仏豪首脳会談 [fr]

 エマニュエル・マクロン大統領は5月2日、訪問先のオーストラリアで同国のマルコム・ターンブル首相と会談し、両国の協力関係に関する共通認識を発表しました。その中で両首脳は、インド太平洋における協力をはじめ、北朝鮮、化学兵器使用、イラン核合意などについて触れました。

JPEG

インド太平洋における協力

15. 両首脳はインド太平洋における仏豪協力の重要性を再確認しました。フランスとオーストラリアは、国際的なルールと規範の順守、すべての国の航行と上空飛行の自由、強制に対する抵抗力、対立の平和的解決、地域における財、資本、思想の自由な流通を容易にするための市場開放を促進することに共通の利益を有します。

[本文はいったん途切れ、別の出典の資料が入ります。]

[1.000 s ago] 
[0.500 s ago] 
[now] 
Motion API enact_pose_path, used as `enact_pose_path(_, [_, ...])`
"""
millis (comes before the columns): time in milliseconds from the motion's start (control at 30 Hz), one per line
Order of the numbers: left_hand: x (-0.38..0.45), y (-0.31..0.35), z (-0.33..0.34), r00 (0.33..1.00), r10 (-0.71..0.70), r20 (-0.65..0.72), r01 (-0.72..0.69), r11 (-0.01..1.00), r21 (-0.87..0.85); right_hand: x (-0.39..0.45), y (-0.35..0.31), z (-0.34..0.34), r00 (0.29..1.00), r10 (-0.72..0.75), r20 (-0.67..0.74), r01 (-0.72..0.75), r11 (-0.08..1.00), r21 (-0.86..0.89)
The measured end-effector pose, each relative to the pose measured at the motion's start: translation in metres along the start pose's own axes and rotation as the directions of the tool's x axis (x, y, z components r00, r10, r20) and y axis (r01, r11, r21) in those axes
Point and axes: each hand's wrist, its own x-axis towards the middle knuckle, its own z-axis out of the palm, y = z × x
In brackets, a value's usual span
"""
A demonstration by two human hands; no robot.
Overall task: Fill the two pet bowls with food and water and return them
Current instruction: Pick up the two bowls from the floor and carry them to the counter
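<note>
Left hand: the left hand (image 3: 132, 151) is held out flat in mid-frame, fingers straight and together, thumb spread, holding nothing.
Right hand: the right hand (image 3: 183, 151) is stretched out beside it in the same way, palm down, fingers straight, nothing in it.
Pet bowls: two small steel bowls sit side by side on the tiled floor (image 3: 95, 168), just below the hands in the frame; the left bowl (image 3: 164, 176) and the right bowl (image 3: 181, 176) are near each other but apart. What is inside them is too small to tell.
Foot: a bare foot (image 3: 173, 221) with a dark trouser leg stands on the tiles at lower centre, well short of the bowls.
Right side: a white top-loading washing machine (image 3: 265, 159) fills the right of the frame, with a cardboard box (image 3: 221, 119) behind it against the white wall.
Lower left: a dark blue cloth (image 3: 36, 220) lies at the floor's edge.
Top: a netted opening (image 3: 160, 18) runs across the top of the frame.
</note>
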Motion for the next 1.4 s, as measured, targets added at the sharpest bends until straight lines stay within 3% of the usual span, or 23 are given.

16. 両首脳は今後数年にわたり、空母シャルル・ド・ゴールを中心とする空母戦闘群との適宜演習や、インド太平洋海域における練習艦隊ジャンヌ・ダルクの将来的な展開へのオーストラリアの参加を含め、海洋協力活動を拡大させながら、この取り組みを地域全体で強化することで一致しました。

17. 両首脳はインド洋地域の構造を強化するとともに、安全保障およびその他の課題に関する地域協力を拡大させることを約束しました。両首脳はとりわけ地域の海洋安全保障を強化するため、同様の関心を持つパートナー諸国とともに、緊密に協力することを決めました。さらにインド太平洋地域で拡大する仏豪協力に必要な限り幅広く戦略的パートナーを加えることで一致し、そのために3者対話またはその他のハイレベル対話を設置する意向です。

 〔・・・〕

安全保障・情報収集分野の協力

 〔・・・〕

30. 両首脳は、北朝鮮の弾道ミサイル・核計画が地域および世界の平和と安全に影響を与える重大で執拗な脅威に対する懸念を表明しました。両首脳は北朝鮮に、国際連合安全保障理事会のすべての正当な決議に従って、同国に課せられた諸義務を即時かつ全面的に遵守するよう強く求めました。両首脳は安保理決議の完全かつ全面的な履行と遵守を保証するために手を携えて努力することを約束するとともに、国連の全加盟国に同様の努力をするよう呼びかけました。

31. 両首脳は北朝鮮の完全で検証可能かつ不可逆的な非核化に対する支持を再確認しました。両首脳は北朝鮮がこの目的に向けて実際的な措置を講じるまで、外交・経済面で最大限の圧力を維持することで一致しました。両首脳は南北首脳会談ならびに近く予定される米朝首脳会談を歓迎するとともに、非核化の目標に向けた一歩として朝鮮半島に平和を構築することを約束した板門店宣言に言及しました。

32. 両首脳は特にシリアとイギリスにおけるおぞましい攻撃と襲撃事件をはじめとする化学兵器使用を非難しました。これらは化学兵器禁止条約を含む国際法に違反します。両首脳はソールズベリー襲撃事件で新経済が使用されたことを最も強い言葉で非難し、ロシア連邦に責任がある可能性が高いと結論づけたイギリスの分析ならびに同国に対する連帯を再確認しました。両首脳は化学兵器使用を禁止する規範を遵守させるとともに、とりわけフランスが主導する「化学兵器使用不処罰に反対する国際パートナーシップ」を通して責任者に釈明させる必要性について一致しました。同パートナーシップの次期会合は2018年5月17日と18日に開催される予定です。オーストラリアは同パートナーシップの創設メンバーです。

33. 両首脳はイランと合意した核に関する包括的共通行動計画(JCPOA)の維持を支持すると同時に、イランの弾道ミサイル計画と地域における行動に対する懸念を表明しました。